Well damn it, the world is a dangerous place. We can agree on that while disagreeing about how to deal with it.
It seems to me that the denial of that fact expresses a dangerous kind of cowardice. Running away from danger is not necessarily cowardice, America was populated by a great many people who ran away from tyranny, oppression, war etc. Sometimes running away is the best or only available option. When I teach martial arts, I like to remind my students that military experts regard the highest command skill as the ability to lead a retreat in good order. A retreat from an enemy attacking with overwhelming force too easily turns into a rout.

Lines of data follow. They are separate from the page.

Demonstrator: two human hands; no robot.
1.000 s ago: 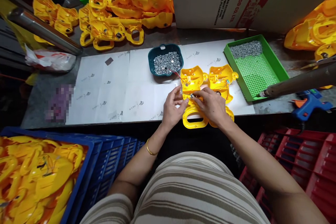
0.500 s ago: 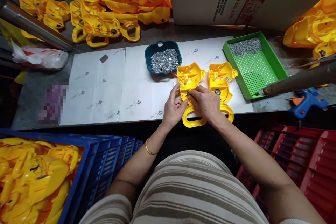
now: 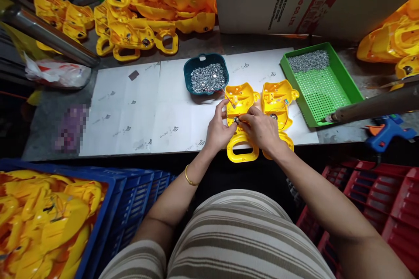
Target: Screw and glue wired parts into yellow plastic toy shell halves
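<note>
Left yellow shell (image 3: 241,96) on white sheet (image 3: 183,115), long axis front-to-back, handle loop (image 3: 242,158) toward person. Left hand (image 3: 218,128) at its left edge, thumb and fingers apart; right hand (image 3: 263,128) over it, grip can't tell.

Both shells (image 3: 241,96) by the near edge of the counter (image 3: 42,126) are bright yellow. The bowl (image 3: 187,79) is dark teal, its small pieces (image 3: 207,76) shiny silver; the tray (image 3: 346,74) is vivid green. White sheets (image 3: 176,115) carry grey printed marks. The shirt (image 3: 255,235) has cream and olive-brown stripes. The bangle (image 3: 187,176) is gold. In dim light, the carton (image 3: 248,0) looks grey-brown, printed red and black.
</note>
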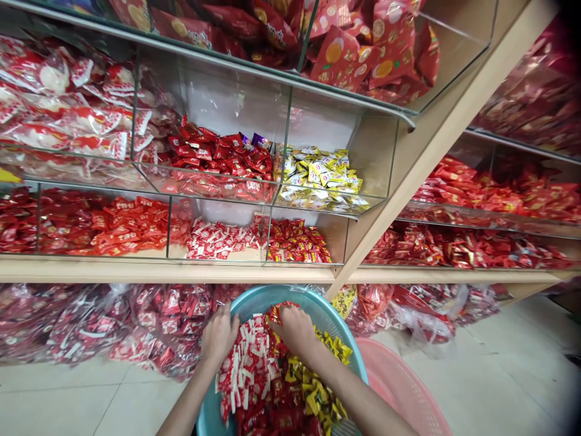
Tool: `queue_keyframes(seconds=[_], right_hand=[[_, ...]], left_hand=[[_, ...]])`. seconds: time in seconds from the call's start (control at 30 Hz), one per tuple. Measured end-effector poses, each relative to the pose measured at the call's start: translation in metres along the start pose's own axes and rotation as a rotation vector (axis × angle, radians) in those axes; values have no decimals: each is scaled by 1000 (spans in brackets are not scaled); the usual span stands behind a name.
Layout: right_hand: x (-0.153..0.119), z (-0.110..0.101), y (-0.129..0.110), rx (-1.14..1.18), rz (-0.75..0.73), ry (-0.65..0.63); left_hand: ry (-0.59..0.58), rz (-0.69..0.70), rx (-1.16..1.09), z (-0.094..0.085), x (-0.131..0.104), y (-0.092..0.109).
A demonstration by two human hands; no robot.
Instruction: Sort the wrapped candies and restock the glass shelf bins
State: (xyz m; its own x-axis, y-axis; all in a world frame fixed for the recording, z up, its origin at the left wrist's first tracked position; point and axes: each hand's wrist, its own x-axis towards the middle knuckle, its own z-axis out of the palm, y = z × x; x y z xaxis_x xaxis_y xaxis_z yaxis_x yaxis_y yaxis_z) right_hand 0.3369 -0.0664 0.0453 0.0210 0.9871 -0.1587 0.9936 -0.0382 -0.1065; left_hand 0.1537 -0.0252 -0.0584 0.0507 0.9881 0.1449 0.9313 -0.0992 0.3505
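Observation:
A teal basket [358, 357] holds red-and-white candies [247, 369], dark red packets [276, 412] and yellow packets [318, 387]. My left hand [219, 334] is at the basket's upper left rim, fingers bent over it; what they grip, if anything, is hard to make out. Inside the basket, near its far side, my right hand [294, 330] has its fingers down among small red packets [275, 315]. Its fingertips are partly hidden, so its hold on the packets is unclear.
Glass-fronted shelves [245, 271] of wrapped sweets stand ahead, with yellow-white packets [322, 172] in one compartment. Plastic bags of candy [167, 321] lie beneath on the tiled floor [59, 393]. A pink basket [408, 387] sits right of the teal one.

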Motion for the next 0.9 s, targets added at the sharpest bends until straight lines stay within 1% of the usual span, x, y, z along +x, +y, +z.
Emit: queue_keyframes(seconds=[0.07, 0.13, 0.2, 0.23, 0.27, 0.3, 0.33, 0.4, 0.47, 0.53, 0.63, 0.73, 0.9], right_hand=[[0, -35, -10, 54, -110, 80], [7, -69, -15, 136, -174, 191], [21, -98, -15, 173, -151, 347], [30, -110, -12, 171, -120, 410], [41, -118, -9, 155, -75, 447], [52, -124, -4, 128, -28, 457], [63, -128, 0, 95, 21, 440], [84, -130, 7, 29, 111, 355], [100, -128, 11, -6, 183, 259], [110, -124, 10, -6, 233, 193], [116, -116, 8, 15, 260, 143], [118, -109, 10, 32, 266, 132], [122, -106, 12, 45, 260, 97]], left_hand=[[2, 11, 14, 0, 0, -1], [6, 22, 21, 0, -1, -1], [-1, 19, 5, -1, -1, 0], [-10, 11, -10, -1, -1, 0], [-21, 2, -23, -1, -1, 0], [-27, -5, -34, -1, -1, 0], [-30, -8, -41, 0, -1, 0], [-22, -11, -41, 0, -1, -1], [-12, -7, -36, 1, -1, -2], [-8, -6, -33, 2, 0, -3], [-8, -4, -34, 3, 0, -4], [-15, -3, -27, 2, 0, -3], [-4, 2, 0, 1, -1, -2]])
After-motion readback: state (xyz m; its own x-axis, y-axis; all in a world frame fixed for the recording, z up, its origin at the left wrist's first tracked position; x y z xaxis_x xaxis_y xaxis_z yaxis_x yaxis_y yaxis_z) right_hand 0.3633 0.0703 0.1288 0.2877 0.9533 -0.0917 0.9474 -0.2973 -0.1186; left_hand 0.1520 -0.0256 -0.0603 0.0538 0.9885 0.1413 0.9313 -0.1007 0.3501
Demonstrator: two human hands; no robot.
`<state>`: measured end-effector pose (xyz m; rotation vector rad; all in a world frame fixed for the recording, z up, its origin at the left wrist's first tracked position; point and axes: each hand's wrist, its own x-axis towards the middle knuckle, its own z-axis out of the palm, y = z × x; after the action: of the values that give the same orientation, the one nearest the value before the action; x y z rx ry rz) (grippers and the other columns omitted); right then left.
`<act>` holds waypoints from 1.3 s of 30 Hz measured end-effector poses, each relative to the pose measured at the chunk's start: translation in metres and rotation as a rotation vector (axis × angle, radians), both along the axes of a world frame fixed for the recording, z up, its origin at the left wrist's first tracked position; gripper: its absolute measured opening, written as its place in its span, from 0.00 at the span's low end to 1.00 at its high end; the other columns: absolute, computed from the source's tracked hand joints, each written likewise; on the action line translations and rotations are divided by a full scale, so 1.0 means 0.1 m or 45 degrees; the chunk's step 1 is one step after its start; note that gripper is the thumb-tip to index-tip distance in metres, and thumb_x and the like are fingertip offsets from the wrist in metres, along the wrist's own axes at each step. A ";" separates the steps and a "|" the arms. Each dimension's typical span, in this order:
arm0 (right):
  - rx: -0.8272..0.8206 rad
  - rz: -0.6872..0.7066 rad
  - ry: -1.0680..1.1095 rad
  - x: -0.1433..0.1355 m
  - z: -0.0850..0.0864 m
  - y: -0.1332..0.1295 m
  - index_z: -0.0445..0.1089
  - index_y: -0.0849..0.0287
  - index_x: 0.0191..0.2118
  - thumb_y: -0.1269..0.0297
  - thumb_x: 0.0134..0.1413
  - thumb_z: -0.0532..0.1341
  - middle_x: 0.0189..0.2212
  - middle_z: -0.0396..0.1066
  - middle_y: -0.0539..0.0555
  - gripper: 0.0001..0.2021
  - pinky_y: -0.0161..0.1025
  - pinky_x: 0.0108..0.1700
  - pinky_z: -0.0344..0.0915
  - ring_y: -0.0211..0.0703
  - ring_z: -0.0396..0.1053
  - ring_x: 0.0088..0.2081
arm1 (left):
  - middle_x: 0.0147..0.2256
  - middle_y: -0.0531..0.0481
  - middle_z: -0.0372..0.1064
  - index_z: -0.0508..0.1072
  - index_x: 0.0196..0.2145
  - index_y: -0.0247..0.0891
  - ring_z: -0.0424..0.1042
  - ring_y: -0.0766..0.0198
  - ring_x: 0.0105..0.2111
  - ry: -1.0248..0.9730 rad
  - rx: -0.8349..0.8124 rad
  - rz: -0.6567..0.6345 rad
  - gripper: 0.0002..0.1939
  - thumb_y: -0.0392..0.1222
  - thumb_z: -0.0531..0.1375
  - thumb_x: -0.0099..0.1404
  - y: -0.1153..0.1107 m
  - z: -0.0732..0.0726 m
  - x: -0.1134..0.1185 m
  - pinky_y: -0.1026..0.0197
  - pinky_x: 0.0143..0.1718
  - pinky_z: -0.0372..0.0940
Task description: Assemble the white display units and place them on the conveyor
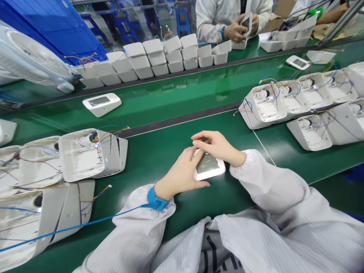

But denying that a danger is real? That's the kind of cowardice that gets you killed.
3 Comments:
At 6:32 AM, Cindi said…
Yessir, there's a name for that and it isn't a river in Egypt.
Sometimes it's not even that; it's a fervent hope that the dragon eats you last.
At 12:11 PM, Joshua Zader said…
An enjoyable collection of thoughts, Stephen. I look forward to reading your remarks on how the law of diminishing returns applies to morality. That sounds very intriguing to me.
At 9:09 AM, davidhamilton said…
Was the person brave or foolhardy? This is a judgement often made with hindsight. If you got away with it, you were brave. If it was a disaster, you were foolhardy.